ACTIVITY - Starting from the line with "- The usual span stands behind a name" and going up to and including the line with "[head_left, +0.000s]", copy the listing below exactly. Leave all images out.

::::::::::

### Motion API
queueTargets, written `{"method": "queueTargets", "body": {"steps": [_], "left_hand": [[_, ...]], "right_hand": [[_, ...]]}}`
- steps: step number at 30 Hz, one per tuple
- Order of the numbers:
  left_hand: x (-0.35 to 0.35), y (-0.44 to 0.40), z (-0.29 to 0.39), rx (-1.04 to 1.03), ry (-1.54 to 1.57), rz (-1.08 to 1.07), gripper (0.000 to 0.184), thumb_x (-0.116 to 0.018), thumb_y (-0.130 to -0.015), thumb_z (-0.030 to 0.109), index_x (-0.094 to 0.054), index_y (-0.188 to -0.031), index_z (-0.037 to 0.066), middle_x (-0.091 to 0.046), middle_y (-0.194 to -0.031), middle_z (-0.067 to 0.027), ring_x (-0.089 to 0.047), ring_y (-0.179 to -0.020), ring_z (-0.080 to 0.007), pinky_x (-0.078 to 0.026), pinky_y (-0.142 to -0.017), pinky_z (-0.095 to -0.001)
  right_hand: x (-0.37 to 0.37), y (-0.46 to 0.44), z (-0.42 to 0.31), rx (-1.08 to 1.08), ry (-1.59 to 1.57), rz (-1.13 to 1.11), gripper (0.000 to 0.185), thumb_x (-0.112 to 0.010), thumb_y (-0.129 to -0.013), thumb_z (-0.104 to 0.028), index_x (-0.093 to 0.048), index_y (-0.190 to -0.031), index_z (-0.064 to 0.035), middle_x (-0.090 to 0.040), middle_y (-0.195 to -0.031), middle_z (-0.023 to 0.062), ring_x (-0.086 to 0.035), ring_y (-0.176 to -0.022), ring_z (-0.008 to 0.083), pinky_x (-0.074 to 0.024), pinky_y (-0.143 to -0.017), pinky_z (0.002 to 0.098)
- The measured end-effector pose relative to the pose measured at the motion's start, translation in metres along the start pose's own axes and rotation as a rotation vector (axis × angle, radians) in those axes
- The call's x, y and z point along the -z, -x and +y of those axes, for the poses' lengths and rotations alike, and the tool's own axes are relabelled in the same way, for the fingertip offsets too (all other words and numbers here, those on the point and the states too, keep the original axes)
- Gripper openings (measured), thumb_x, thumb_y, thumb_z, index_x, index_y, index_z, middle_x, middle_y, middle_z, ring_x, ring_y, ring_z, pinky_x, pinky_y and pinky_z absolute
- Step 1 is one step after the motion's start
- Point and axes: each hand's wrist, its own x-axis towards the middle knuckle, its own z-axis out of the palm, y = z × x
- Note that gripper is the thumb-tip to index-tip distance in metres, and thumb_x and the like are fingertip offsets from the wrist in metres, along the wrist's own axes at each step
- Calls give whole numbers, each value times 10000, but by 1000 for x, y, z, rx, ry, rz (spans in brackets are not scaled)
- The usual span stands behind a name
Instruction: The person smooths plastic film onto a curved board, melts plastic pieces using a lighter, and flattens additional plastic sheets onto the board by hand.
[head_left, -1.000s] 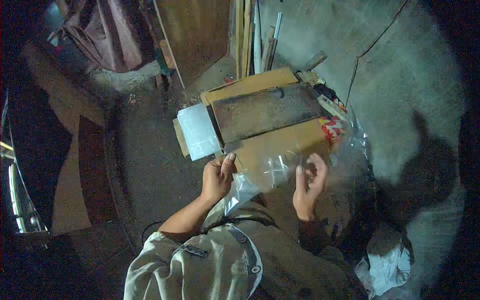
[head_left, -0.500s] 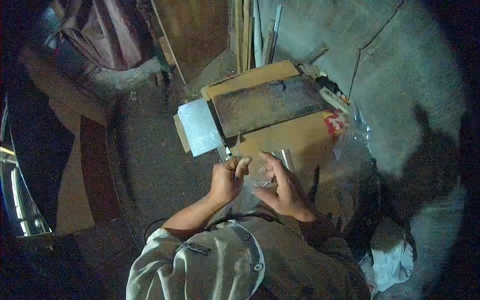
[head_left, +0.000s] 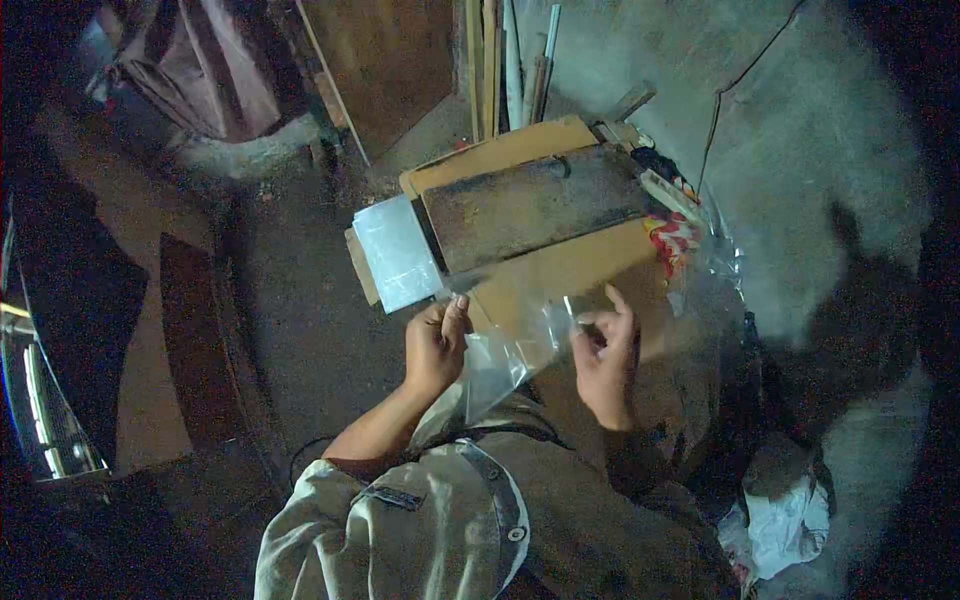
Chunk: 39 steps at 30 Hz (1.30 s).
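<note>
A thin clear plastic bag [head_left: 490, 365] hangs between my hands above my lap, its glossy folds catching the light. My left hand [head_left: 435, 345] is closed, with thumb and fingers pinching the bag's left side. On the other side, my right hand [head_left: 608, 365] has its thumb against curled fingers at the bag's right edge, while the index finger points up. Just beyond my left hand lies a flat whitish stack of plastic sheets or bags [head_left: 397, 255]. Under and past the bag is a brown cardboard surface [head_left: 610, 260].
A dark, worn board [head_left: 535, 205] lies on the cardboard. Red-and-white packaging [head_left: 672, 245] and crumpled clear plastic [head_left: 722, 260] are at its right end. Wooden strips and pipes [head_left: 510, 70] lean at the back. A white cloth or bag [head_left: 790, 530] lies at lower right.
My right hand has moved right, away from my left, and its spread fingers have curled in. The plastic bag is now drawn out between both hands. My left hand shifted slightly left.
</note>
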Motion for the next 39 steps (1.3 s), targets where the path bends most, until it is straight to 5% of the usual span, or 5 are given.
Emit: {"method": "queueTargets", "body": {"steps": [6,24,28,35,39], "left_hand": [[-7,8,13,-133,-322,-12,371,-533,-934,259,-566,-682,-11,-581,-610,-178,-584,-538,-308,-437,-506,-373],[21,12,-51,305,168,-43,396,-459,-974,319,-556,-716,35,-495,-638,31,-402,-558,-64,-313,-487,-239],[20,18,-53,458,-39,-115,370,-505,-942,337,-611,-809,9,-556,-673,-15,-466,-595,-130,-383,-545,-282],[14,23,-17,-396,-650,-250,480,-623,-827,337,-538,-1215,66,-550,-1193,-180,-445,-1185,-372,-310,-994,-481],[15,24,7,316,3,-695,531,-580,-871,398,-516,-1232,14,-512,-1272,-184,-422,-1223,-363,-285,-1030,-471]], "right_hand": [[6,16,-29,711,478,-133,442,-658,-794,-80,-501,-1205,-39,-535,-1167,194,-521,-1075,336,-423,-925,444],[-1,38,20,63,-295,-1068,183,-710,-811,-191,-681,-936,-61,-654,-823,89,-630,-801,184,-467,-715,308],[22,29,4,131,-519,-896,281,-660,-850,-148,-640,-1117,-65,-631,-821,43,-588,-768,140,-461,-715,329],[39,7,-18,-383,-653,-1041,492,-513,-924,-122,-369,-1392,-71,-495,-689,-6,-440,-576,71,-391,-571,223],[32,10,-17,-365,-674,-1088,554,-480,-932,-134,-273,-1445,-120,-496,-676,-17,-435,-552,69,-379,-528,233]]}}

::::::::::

SOLUTION FOR THIS EXERCISE -
- The usual span stands behind a name
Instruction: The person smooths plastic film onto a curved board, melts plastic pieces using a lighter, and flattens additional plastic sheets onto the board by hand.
[head_left, -1.000s] 
[head_left, -0.500s] 
[head_left, +0.000s] 

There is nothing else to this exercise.